2025-10-24 –, Europe
Part of Windows operating system for over 20 years, DCOM (Distributed Component Object Model) has received a lot of attention from the security research community.
Ranging from lateral movement and privilege escalation to persistence techniques, DCOM is an extremely versatile attack vector. Yet, its inner workings remains unknown to many security experts.
To close this knowledge gap, we will take a deep dive into DCOM latest research works — including this year's many new contributions— through practical use cases and tooling. A comprehensive testing framework will eventually be presented, enabling security researchers to build upon these previous works more effectively.
At last, we will discuss practical defensive strategies, along with key insights to help security analysts effectively detect and respond to DCOM-based abuse.
After introducing Windows Component Object Model, we will see how it fits into almost every step of the cyber kill chain.

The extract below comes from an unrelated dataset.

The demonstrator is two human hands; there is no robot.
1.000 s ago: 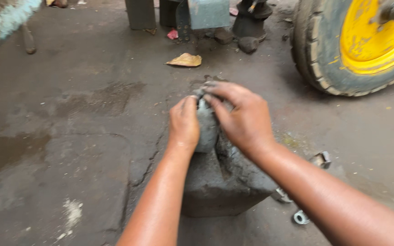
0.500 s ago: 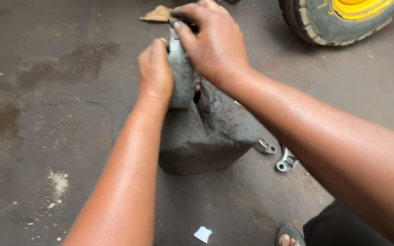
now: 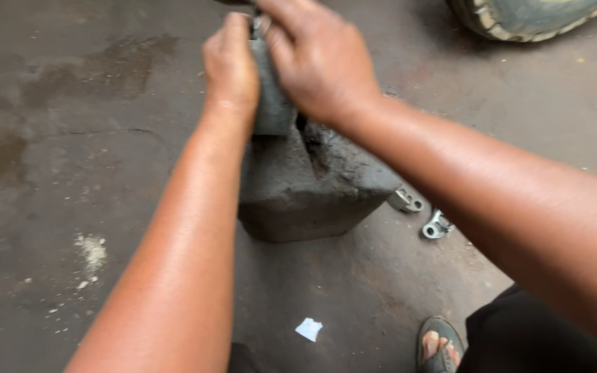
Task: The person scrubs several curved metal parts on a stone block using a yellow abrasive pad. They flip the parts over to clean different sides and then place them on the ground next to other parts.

Security profesionnals from any background (academic, offensive and defensive security experts, network administrators..) should find practical use cases and tooling, as well as a deep understanding of how these various attacks work under the hood.
Julien is a french penetration tester and security researcher, currently working at Orange Cyberdefense. As a Python lover with a background in software development, he is fervent open-source advocate who contributed to several offensive security projects including KeePwn, KeeFarce Reborn, Scapy, Metasploit, CrackMapExec and Impacket.